Sniff tests

This is a happy development:  it looks as though people really are trying to do something about the replicability crisis in psychological studies.  One tool that's proving useful is a "trading market," in which a lot of independent analysts make online bets about which studies will replicate, using subjective tools they might have hesitated to use in public or formal settings.
What clues were the traders looking for? Some said that they considered a study’s sample size: Small studies will more likely produce false positives than bigger ones. Some looked at a common statistical metric called the P value. If a result has a P value that’s less than 0.05, it’s said to be statistically significant, or positive.
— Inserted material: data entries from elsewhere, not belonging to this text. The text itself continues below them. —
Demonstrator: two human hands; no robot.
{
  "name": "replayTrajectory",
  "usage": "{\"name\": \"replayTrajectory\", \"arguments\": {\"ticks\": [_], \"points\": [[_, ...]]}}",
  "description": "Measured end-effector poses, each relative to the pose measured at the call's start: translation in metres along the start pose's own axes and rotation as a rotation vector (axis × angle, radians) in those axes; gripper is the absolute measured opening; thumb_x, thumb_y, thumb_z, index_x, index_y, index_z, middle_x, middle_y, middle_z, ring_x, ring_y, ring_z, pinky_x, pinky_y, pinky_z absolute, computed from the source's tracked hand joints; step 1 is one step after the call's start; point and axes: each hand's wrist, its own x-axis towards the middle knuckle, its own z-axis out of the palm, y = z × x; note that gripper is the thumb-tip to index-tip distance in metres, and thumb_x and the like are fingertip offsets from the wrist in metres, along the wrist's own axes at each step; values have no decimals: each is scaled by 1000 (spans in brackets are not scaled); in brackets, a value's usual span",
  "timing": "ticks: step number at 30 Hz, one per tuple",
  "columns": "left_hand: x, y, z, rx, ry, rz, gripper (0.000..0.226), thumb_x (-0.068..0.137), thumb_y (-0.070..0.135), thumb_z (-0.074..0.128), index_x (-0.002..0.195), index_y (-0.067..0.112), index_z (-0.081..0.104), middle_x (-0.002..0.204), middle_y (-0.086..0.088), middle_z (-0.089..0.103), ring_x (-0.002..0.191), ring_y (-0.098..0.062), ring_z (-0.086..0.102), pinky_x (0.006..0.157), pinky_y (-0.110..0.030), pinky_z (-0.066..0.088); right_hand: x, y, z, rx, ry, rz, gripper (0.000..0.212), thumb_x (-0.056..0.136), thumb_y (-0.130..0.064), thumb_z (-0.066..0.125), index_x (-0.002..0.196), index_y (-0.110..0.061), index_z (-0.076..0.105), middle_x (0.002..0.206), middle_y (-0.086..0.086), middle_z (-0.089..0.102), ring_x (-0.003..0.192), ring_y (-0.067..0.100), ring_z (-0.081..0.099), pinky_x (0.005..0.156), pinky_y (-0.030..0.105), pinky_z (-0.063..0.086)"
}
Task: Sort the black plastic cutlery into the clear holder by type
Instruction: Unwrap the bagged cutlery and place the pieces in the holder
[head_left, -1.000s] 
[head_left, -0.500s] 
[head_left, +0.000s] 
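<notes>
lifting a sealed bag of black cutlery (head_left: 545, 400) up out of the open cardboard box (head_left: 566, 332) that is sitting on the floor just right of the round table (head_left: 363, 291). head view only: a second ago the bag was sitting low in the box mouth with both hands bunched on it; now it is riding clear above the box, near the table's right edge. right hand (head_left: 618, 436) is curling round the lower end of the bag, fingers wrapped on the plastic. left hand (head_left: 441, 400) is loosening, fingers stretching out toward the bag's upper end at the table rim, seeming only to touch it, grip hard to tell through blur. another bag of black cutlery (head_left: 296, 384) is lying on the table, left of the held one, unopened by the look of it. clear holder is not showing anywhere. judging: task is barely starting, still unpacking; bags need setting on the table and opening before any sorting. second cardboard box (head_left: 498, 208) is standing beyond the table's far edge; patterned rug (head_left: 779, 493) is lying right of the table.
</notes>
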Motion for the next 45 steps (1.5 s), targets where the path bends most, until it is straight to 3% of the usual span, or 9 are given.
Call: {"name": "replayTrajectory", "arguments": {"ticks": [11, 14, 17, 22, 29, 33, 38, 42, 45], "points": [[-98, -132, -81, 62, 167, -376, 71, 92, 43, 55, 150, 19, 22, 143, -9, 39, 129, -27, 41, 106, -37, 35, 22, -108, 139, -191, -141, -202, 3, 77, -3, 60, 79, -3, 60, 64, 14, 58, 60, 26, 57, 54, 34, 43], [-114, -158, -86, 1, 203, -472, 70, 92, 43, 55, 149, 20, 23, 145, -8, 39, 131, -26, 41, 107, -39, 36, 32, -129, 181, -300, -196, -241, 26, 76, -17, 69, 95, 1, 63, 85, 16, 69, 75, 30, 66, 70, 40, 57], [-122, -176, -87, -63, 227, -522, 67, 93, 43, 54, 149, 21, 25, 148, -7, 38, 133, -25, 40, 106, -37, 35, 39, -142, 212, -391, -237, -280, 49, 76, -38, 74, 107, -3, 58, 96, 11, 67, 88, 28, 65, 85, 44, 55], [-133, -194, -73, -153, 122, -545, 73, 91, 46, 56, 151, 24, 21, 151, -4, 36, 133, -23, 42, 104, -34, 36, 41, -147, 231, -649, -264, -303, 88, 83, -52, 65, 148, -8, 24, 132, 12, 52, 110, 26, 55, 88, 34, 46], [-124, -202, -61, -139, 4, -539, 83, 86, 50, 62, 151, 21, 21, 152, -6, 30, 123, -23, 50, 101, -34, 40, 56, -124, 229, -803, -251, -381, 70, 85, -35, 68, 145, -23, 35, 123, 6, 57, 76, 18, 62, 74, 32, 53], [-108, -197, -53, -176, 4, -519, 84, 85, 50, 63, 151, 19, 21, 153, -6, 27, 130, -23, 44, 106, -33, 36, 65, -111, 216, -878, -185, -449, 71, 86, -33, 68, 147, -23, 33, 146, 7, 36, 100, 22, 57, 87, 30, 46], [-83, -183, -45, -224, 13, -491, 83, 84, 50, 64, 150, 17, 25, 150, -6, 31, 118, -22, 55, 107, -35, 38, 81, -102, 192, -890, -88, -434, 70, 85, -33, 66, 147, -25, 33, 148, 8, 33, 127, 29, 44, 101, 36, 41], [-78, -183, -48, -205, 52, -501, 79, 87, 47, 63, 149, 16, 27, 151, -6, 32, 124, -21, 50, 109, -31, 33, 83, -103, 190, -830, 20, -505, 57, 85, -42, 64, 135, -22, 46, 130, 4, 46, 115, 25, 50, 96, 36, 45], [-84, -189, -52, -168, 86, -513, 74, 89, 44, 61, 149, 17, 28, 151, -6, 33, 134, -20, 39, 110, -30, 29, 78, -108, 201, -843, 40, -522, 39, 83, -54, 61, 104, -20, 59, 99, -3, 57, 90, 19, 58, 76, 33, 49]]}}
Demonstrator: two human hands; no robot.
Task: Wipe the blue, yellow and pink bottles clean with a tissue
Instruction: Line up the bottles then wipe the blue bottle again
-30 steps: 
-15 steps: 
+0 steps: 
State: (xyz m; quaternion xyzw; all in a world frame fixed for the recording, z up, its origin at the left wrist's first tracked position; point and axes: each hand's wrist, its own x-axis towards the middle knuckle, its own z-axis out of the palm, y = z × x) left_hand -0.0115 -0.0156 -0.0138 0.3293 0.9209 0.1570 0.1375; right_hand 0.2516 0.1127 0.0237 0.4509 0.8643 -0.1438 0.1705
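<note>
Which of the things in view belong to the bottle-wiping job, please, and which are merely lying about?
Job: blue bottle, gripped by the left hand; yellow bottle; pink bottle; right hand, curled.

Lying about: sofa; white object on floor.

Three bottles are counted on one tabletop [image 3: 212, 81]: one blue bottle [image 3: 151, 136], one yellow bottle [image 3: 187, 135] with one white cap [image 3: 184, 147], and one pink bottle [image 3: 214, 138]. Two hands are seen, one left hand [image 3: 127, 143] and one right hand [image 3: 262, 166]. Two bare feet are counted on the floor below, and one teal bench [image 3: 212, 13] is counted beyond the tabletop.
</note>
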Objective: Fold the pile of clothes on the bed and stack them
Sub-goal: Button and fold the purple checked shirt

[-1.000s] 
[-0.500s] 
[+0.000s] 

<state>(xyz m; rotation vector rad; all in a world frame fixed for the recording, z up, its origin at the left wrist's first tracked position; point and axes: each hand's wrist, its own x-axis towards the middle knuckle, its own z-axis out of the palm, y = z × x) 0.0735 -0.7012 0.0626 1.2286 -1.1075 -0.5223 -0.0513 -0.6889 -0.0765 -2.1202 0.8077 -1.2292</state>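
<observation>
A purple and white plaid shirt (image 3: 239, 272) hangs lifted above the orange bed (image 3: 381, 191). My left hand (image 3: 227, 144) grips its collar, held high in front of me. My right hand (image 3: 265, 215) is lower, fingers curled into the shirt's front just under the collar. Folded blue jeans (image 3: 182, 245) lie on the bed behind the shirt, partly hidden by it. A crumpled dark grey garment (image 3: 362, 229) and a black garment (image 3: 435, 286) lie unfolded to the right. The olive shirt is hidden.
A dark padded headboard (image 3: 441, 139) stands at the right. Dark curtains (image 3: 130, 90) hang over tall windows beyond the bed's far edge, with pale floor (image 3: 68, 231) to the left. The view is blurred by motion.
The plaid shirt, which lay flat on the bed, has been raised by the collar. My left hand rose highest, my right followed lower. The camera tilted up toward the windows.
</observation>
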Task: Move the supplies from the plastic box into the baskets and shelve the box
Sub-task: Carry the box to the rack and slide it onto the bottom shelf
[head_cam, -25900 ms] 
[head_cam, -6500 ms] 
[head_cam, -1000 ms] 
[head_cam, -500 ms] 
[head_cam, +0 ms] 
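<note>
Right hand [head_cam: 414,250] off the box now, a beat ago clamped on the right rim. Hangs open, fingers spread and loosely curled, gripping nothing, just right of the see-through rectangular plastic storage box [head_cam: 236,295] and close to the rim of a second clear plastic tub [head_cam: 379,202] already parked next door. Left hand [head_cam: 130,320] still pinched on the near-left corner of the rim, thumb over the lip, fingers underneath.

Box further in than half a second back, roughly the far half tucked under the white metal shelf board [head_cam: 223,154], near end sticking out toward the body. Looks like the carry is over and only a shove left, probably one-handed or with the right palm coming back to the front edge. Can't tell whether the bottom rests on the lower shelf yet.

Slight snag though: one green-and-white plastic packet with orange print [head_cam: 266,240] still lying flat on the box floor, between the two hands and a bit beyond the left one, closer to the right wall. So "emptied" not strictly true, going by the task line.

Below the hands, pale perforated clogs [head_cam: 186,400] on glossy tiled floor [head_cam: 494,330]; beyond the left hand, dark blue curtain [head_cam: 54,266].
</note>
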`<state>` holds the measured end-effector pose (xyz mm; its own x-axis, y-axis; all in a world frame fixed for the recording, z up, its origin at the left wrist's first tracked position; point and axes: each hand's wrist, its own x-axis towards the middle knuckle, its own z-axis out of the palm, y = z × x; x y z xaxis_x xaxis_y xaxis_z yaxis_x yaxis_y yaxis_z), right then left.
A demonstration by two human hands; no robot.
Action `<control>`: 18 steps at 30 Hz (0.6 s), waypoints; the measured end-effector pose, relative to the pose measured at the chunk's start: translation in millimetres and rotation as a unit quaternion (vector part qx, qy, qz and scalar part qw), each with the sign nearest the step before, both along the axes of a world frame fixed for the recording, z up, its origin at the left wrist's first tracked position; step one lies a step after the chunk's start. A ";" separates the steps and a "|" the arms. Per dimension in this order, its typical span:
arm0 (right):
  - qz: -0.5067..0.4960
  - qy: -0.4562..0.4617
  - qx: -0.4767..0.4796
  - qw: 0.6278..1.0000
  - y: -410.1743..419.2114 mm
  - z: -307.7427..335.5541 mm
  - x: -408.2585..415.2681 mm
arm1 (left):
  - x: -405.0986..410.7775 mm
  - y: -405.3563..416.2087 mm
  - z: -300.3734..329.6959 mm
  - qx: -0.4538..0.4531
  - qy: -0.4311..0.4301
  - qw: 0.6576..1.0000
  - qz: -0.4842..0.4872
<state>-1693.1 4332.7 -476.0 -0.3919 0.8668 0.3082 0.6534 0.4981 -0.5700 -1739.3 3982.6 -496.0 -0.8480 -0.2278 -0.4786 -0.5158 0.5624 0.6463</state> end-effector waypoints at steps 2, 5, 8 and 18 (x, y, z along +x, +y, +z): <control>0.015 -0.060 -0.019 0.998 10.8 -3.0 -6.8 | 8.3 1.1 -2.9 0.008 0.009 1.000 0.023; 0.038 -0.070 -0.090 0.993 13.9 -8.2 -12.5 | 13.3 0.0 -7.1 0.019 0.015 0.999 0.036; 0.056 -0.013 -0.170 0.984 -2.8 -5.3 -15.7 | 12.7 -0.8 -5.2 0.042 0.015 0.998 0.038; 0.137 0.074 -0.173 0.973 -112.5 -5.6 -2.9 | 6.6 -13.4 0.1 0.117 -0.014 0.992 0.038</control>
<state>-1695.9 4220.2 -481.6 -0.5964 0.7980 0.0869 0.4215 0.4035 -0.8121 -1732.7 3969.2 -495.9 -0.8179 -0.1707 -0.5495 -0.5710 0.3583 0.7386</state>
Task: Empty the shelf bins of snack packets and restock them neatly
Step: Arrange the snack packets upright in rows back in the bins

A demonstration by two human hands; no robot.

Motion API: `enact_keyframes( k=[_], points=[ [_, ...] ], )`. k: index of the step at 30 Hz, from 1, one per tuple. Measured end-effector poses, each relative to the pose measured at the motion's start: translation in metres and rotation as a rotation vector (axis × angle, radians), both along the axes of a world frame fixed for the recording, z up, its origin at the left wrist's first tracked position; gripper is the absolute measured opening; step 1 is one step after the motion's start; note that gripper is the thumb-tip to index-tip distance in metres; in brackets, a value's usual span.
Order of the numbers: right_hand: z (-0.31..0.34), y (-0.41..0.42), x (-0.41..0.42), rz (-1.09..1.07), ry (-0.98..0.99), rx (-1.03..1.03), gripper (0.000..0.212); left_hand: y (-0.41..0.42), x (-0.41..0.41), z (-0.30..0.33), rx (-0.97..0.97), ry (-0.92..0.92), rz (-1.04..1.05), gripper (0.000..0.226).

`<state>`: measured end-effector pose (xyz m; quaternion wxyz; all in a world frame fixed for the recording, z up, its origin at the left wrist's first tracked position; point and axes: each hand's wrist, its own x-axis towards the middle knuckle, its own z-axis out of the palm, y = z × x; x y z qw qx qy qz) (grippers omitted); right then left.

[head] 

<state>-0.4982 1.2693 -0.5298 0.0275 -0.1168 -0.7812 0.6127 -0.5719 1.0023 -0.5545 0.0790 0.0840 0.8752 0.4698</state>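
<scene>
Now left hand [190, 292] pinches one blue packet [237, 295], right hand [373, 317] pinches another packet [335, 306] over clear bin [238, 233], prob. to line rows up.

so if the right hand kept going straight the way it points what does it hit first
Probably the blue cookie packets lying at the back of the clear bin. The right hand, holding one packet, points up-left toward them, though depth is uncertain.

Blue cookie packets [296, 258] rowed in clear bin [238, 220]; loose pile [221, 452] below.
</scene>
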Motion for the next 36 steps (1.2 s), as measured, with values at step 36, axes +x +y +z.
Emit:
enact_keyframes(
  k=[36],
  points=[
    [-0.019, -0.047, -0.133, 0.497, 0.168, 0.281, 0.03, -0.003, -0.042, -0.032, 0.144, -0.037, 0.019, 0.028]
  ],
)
And if a study contains lots of P values that just skate under this threshold, it’s a possible sign that the authors committed “p-hacking”—that is, they futzed with their experiment or their data until they got “positive” but potentially misleading results. Signs like this can be ambiguous, and “scientists are usually reluctant to lob around claims of p-hacking when they see them,” says Sanjay Srivastava from the University of Oregon. “But if you are just quietly placing bets, those are things you’d look at.
Beyond statistical issues, it strikes me that several of the studies that didn’t replicate have another quality in common: newsworthiness. They reported cute, attention-grabbing, whoa-if-true results that conform to the biases of at least some parts of society.

1 comment:

Grim said...

Just asking "is this something we want to believe?" and "is this something we'd find very threatening if it were true?" would do a lot to identify the claims most likely not to replicate.